Ike took the 215 east into Henderson, got off on Lake Mead Parkway, and followed the signs toward Boulder Basin, a brightly lit Albertsons and Walmart the only stores for miles. It was a different world out here, the vast space easy to get swallowed up in. Billy realized he had broken into a cold sweat, and glanced at his car mates. Ike and T-Bird were sweating as well.
“Tell me how this is going to work,” he said.
“There’s a campsite up the road where we buried Ricky,” Ike said. “We’ll pull in there, and me and T will dig a grave. You’ll shoot the bitch, and we’ll plop her into the ground. That’s about it.”
“What’s Doucette’s role?”
“Doucette sits in his car with his sick wife and watches. They get off on this shit, especially her. She enjoys seeing people suffer.”
“Has she always been like that?”
“Once upon a time, she was cool. Wasn’t she, T?”
“Way cool,” T-Bird said.
“So what happened?”
“Doucette happened,” Ike said. “Shaz went to work stripping for him, and he started sending her down to Tijuana to get naked in a club he owns. Each time she came back, she was loaded with blow. The stuff is ninety percent pure, worth forty grand an ounce. All the strippers in Doucette’s clubs move blow for him. Rock fronts the operation, sells the stuff on the streets.”
“How did she get so messed up?”
“I’m getting to that part,” Ike said. “The girls carry the blow inside of them. Doucette’s rule—he thinks it’s safer that way. Some girls swallow the bags; others shove them up their assholes. Shaz used her pussy. One day she’s driving back from Tijuana and the bag broke. She passed out, crashed the car. Two days later, she woke up half-dead in a hospital bed with a diamond ring on her finger. Doucette married her while she was out.”
“So if she got arrested, she wouldn’t testify against him.”
“You got it.”
“Was she okay with that?”
“Yes and no. She got off on the ring. What made her crazy was that she couldn’t have no babies. The doctors had to take out her sex organs to save her life.”

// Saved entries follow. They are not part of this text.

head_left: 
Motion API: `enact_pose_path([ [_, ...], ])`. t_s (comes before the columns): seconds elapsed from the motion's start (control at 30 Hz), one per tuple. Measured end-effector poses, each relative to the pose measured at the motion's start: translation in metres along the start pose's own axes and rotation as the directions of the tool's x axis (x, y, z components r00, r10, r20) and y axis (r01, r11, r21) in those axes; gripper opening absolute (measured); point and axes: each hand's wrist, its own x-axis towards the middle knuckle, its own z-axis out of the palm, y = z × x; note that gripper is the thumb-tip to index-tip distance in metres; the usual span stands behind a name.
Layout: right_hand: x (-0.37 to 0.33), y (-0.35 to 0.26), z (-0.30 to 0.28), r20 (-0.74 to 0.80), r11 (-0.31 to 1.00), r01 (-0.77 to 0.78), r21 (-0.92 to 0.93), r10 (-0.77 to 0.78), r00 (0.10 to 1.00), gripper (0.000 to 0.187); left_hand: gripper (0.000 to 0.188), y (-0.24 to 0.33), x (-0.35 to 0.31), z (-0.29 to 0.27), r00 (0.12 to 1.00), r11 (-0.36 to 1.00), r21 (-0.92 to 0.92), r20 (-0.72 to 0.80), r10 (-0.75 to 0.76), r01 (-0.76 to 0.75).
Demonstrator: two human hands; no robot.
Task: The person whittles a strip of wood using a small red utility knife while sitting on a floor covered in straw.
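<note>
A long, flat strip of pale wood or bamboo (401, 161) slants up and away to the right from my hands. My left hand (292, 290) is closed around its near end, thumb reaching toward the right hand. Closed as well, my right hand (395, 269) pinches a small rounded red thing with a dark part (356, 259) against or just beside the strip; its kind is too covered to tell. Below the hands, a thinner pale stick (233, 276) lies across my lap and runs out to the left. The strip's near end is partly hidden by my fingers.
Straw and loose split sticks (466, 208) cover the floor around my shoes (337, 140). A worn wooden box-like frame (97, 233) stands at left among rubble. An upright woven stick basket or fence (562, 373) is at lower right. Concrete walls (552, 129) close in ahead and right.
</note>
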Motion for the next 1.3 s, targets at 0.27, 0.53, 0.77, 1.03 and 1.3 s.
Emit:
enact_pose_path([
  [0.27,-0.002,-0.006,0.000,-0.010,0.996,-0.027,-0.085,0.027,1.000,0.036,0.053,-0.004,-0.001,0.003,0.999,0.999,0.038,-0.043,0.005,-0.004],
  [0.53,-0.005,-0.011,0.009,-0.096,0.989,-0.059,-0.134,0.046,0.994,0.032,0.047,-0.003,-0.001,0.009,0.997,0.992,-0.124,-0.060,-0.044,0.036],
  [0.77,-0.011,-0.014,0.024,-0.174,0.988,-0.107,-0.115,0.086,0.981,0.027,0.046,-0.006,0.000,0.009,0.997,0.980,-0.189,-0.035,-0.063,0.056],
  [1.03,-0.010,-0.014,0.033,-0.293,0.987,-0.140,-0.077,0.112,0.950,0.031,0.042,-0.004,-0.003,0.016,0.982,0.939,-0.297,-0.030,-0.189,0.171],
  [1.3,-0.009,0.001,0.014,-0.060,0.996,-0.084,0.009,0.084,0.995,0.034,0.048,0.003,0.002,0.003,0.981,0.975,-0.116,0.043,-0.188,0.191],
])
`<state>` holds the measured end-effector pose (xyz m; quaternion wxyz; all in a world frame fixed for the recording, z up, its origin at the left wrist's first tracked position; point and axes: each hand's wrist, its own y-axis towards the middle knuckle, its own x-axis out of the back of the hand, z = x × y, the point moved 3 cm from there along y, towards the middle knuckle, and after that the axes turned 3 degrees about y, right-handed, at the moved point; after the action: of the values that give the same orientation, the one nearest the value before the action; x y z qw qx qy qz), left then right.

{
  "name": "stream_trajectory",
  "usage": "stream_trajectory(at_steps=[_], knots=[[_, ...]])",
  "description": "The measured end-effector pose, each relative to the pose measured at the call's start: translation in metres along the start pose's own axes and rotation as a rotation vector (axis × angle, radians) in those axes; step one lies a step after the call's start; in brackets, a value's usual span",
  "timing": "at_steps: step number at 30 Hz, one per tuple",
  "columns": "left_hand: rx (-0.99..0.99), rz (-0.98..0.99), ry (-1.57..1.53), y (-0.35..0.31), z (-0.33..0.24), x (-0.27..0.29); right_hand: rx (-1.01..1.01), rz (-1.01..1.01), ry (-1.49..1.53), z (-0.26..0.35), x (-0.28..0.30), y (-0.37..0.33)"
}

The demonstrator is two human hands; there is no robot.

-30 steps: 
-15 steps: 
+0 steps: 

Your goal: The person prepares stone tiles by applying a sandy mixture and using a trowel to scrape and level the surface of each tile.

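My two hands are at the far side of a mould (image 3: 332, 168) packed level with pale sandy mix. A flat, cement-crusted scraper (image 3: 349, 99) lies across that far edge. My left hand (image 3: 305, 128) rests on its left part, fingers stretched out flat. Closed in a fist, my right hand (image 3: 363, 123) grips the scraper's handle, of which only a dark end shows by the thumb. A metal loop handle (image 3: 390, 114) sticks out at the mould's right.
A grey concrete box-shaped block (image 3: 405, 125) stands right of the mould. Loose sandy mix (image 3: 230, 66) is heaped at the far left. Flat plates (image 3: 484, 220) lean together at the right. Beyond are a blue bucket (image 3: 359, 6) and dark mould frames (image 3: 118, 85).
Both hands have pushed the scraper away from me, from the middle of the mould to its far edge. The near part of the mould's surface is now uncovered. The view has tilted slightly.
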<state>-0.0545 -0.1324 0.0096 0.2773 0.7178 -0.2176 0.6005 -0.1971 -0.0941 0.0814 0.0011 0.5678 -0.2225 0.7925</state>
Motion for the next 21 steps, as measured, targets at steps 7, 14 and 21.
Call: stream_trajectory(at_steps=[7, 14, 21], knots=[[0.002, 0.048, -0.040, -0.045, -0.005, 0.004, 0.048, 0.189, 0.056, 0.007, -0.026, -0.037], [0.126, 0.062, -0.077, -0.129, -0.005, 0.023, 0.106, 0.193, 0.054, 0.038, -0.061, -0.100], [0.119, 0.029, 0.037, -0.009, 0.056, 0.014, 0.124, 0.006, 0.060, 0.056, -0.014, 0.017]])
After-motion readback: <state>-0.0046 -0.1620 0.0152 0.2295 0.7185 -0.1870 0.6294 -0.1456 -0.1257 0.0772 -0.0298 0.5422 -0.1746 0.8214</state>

“They gave her a hysterectomy.”
“Yeah. It screwed up her head. Shaz got out of the hospital and was arraigned. Judge felt sorry for her, gave her probation. That night, she was in the club, drinking champagne at the bar with Doucette. Another stripper comes over, kisses him on the mouth. Shaz grabs the bottle off the bar and crushes her skull. Poor kid bled to death. Shaz laughed over her dying body.”
“She got off on it?”
“Uh-huh. It was scary.”
“She’s a liability. Why doesn’t Doucette get rid of her?”

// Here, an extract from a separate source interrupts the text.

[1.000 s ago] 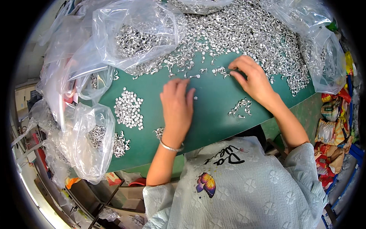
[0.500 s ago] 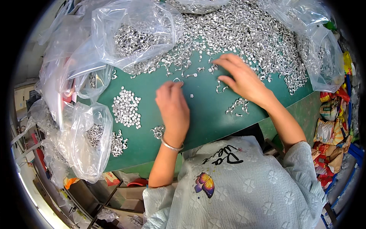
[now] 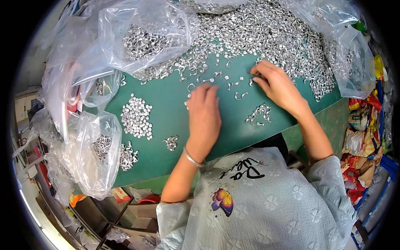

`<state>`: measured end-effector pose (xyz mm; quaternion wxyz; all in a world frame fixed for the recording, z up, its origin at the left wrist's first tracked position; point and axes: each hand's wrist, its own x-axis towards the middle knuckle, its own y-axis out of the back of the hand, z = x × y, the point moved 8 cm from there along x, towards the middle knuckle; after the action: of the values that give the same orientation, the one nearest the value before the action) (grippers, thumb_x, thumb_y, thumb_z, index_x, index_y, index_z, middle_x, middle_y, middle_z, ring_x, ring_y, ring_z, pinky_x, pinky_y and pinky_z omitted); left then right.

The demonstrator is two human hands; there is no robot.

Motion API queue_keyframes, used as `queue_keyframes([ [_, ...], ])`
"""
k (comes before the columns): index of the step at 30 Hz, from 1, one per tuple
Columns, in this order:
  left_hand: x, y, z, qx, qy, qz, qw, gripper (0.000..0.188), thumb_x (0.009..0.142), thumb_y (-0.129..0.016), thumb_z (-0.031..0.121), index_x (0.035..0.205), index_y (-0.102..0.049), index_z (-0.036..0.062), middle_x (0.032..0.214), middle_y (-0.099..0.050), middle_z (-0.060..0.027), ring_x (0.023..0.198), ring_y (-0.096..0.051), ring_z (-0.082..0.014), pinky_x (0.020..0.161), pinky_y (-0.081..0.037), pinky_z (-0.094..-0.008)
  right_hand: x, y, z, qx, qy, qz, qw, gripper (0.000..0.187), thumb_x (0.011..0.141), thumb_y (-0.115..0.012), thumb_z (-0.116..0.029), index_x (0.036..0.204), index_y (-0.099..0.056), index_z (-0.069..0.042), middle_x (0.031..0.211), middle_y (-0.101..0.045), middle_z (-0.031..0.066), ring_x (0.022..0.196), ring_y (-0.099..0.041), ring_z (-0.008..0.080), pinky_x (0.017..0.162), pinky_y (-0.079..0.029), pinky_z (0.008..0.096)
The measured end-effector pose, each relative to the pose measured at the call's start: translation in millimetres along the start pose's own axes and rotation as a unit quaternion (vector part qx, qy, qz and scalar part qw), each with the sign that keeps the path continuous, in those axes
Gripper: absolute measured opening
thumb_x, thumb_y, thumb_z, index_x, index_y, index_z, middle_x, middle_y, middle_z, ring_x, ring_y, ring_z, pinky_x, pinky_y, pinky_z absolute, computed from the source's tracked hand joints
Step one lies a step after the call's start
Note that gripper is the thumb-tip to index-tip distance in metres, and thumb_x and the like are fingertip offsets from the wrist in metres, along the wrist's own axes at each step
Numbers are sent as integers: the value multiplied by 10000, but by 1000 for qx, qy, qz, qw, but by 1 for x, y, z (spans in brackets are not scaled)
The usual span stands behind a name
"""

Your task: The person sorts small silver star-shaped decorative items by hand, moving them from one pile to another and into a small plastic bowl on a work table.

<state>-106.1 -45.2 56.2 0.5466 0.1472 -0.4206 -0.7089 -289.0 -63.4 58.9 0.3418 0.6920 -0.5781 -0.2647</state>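
My left hand is low over the green table, slightly blurred, its fingers stretched forward and apart. A small metal ring and small silvery pieces lie beside its fingertips. My right hand is at the near edge of a big heap of curved silvery metal parts. Its thumb and forefinger are apart, and a small curved part lies by the thumb tip. Between the hands are scattered several loose curved parts and a small cube-like piece.
To the left lies a pile of small cube-like pieces, with a pile of rings nearer me. Small clusters of parts sit beside my left wrist and below my right hand. Clear plastic bags of metal parts line the left and far sides.
My left hand has moved to the right, uncovering the ring and small pieces at its left. My right hand has moved right and slightly nearer, away from the parts it was over.
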Motion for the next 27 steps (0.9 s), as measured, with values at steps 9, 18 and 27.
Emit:
queue_keyframes([
  [9,7,-29,11,-34,-31,-74,996,353,801,-652,-6,1147,-590,14,1139,-532,-148,1000,-536,-330,878,-431,-405,-16,0,-23,-56,43,-7,998,311,759,-703,-35,1045,-580,-32,971,-541,122,939,-565,324,787,-484,417],
  [18,1,-32,20,-6,-30,-51,998,357,782,-713,62,1115,-586,47,1107,-530,-134,988,-521,-319,842,-414,-405,-25,-22,-21,-26,106,-91,990,339,747,-712,-34,1065,-595,-23,981,-541,101,980,-554,306,824,-471,411],
  [27,1,-27,18,-40,-17,-37,998,262,798,-660,-19,1050,-593,8,1054,-537,-145,961,-522,-327,826,-444,-411,-13,-4,-6,-51,99,56,992,173,777,-669,-25,932,-591,-22,881,-565,114,904,-567,313,790,-471,412],
])
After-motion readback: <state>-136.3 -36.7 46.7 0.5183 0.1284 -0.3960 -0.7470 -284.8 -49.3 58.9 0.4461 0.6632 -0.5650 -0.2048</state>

“She’s his wife. If she disappears, people will start asking questions. He’s stuck with her. Here’s our turn. So what are we going to do? You going to kill this bitch?”

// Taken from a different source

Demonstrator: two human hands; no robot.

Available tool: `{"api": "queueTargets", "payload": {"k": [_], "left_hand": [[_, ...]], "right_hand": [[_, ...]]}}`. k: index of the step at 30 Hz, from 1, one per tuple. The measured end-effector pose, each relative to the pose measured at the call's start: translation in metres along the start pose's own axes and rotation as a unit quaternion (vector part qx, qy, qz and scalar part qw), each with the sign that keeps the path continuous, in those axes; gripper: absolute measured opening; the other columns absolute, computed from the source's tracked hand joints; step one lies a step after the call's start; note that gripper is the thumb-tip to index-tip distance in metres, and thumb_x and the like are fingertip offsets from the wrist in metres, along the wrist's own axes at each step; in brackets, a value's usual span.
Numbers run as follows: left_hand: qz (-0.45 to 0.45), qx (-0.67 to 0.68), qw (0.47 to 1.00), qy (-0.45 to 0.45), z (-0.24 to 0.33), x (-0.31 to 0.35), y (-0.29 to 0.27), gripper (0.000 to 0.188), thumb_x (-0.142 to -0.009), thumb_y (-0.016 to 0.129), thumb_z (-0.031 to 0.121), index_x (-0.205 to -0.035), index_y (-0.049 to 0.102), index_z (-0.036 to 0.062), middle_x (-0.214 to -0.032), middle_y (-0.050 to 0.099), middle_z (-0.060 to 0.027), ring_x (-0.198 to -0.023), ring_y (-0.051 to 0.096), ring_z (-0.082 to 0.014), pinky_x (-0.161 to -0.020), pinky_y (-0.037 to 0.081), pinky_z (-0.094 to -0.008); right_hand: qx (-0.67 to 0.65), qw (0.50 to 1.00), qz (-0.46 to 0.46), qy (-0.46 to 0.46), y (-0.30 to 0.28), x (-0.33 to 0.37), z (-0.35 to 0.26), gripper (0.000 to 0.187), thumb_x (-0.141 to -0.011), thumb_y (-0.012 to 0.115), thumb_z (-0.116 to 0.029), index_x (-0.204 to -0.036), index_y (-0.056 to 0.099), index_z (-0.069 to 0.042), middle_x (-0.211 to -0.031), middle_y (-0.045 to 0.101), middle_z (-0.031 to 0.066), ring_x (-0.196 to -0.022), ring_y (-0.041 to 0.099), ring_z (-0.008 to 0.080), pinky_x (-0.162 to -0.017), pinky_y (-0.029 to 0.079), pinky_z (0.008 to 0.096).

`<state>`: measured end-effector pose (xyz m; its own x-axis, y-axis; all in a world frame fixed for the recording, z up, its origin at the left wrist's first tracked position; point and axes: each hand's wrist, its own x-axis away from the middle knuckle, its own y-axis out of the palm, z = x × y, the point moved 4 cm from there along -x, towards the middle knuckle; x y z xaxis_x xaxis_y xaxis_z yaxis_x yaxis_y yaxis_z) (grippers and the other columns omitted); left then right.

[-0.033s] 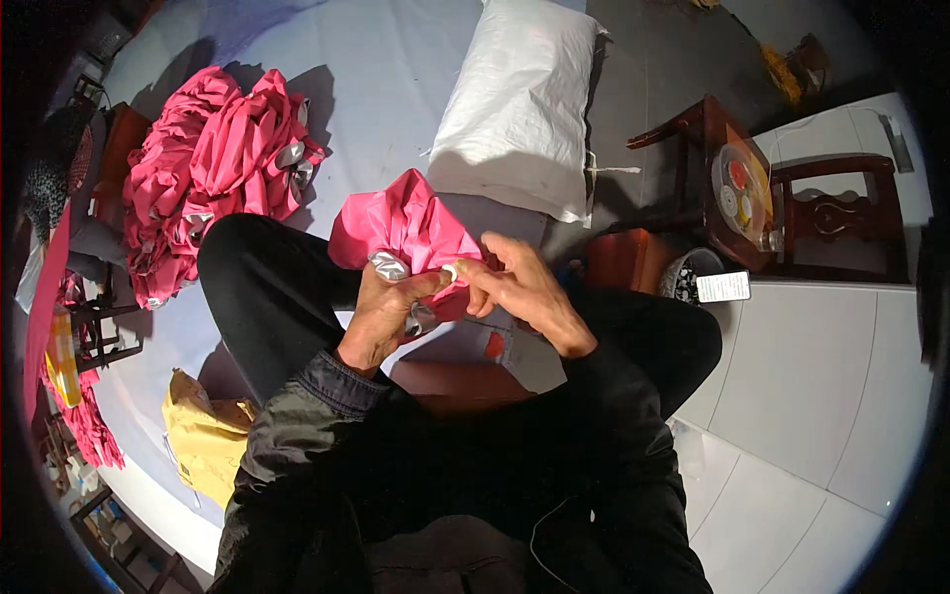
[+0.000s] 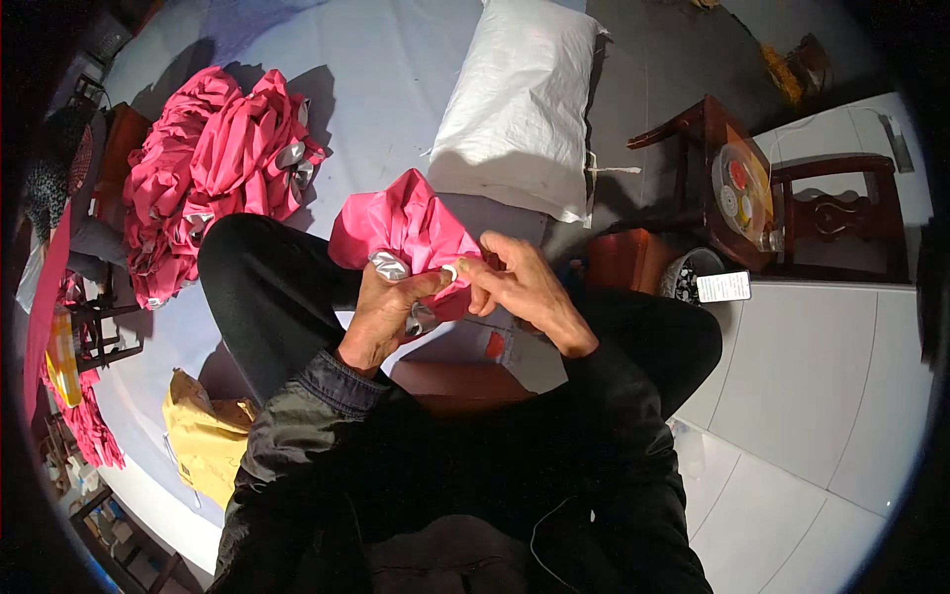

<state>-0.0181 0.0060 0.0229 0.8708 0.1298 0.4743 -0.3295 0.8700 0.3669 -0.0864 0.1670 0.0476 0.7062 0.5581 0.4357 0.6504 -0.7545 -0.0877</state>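
Note:
Bunched pink fabric with a silvery underside (image 2: 401, 223) is held up over my lap between both hands. My left hand (image 2: 381, 309) is closed round its lower edge, where silver folds show beside the fingers. From the right, my right hand (image 2: 520, 289) pinches the same edge with thumb and forefinger, its other fingers partly curled. Between the two thumb tips shows a small white piece (image 2: 451, 271), too small to name. The palms and the fabric's underside are hidden.
A heap of pink fabric (image 2: 223, 148) lies at the left. Ahead is a stuffed white woven sack (image 2: 520, 104). To the right stand a wooden chair (image 2: 836, 213) and a bin (image 2: 683, 277) with a white phone-like slab (image 2: 723, 287). A yellow bag (image 2: 206, 441) sits lower left.

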Motion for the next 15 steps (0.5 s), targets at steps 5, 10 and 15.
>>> {"api": "queueTargets", "payload": {"k": [5,10,15], "left_hand": [[0.01,0.0,1.0,0.018,0.004,0.003,0.008,0.016,-0.078,0.075,-0.007,-0.087,0.066,0.0023,-0.082,0.069,-0.0033,-0.067,0.065,-0.0109,-0.056,0.051,-0.0264],[0.003,-0.056,0.998,0.034,-0.009,-0.005,-0.002,0.015,-0.077,0.075,-0.004,-0.086,0.066,0.0023,-0.08,0.067,-0.0022,-0.066,0.063,-0.0093,-0.055,0.049,-0.0263],[-0.014,-0.132,0.989,0.057,-0.012,-0.01,-0.002,0.015,-0.076,0.076,-0.001,-0.086,0.065,0.0021,-0.078,0.066,-0.0012,-0.065,0.06,-0.0084,-0.055,0.048,-0.0262]], "right_hand": [[0.072,0.995,0.006,-0.065,-0.001,0.001,-0.001,0.027,-0.096,0.065,-0.019,-0.082,0.053,0.002,-0.061,0.06,0.0069,-0.057,0.065,0.0137,-0.05,0.052,0.0284],[0.123,0.985,0.043,-0.113,0.006,0.006,-0.006,0.027,-0.096,0.065,-0.018,-0.082,0.053,0.002,-0.061,0.06,0.0061,-0.055,0.063,0.0118,-0.048,0.05,0.0275],[0.151,0.971,0.092,-0.163,0.013,0.005,0.0,0.023,-0.094,0.065,-0.014,-0.081,0.052,0.0,-0.059,0.055,0.013,-0.05,0.062,0.0174,-0.045,0.045,0.0317]]}}
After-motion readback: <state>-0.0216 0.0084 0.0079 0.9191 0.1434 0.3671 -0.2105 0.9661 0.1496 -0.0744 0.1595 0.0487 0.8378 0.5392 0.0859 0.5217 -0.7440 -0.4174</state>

“I don’t know what I’m going to do,” Billy said truthfully.
“Well, you’d better decide, because if you don’t, they’re gonna kill you.”
Ike drove down a bumpy gravel road to a deserted campsite. Lake Mead offered cheap lodging to campers and RVs, which included electrical hookups along with water and sewer, and the campsites were often full. This particular campsite was deserted, without a single tent or recreational vehicle. A sign tacked to a pine tree explained the situation.
CAMPSITE CLOSED FOR REPAIRS
USE BOULDER BEACH, CALLVILLE BAY,
OR ECHO BAY UNTIL FURTHER NOTICE
A pair of headlights blinked from the other side of the campsite.
“You make up your mind yet?” Ike asked.
“I need to play this situation as it lays. I won’t put either of you in jeopardy.”
“I hope you know what you’re doing.”
Ike parked and they climbed out of the Camaro. Billy’s skin was tingling and butterflies filled his stomach. Ike grabbed two shovels from the trunk and tossed one to this partner, striking him in the chest. T-Bird cursed him.
“Chill out,” Ike said.
They crossed the campsite to where the Mercedes was parked beneath the pine trees. The driver window came down and Doucette stuck his head out. He was holding a cell phone and appeared to be taking a call. “What took you so long? You forget how to get here?”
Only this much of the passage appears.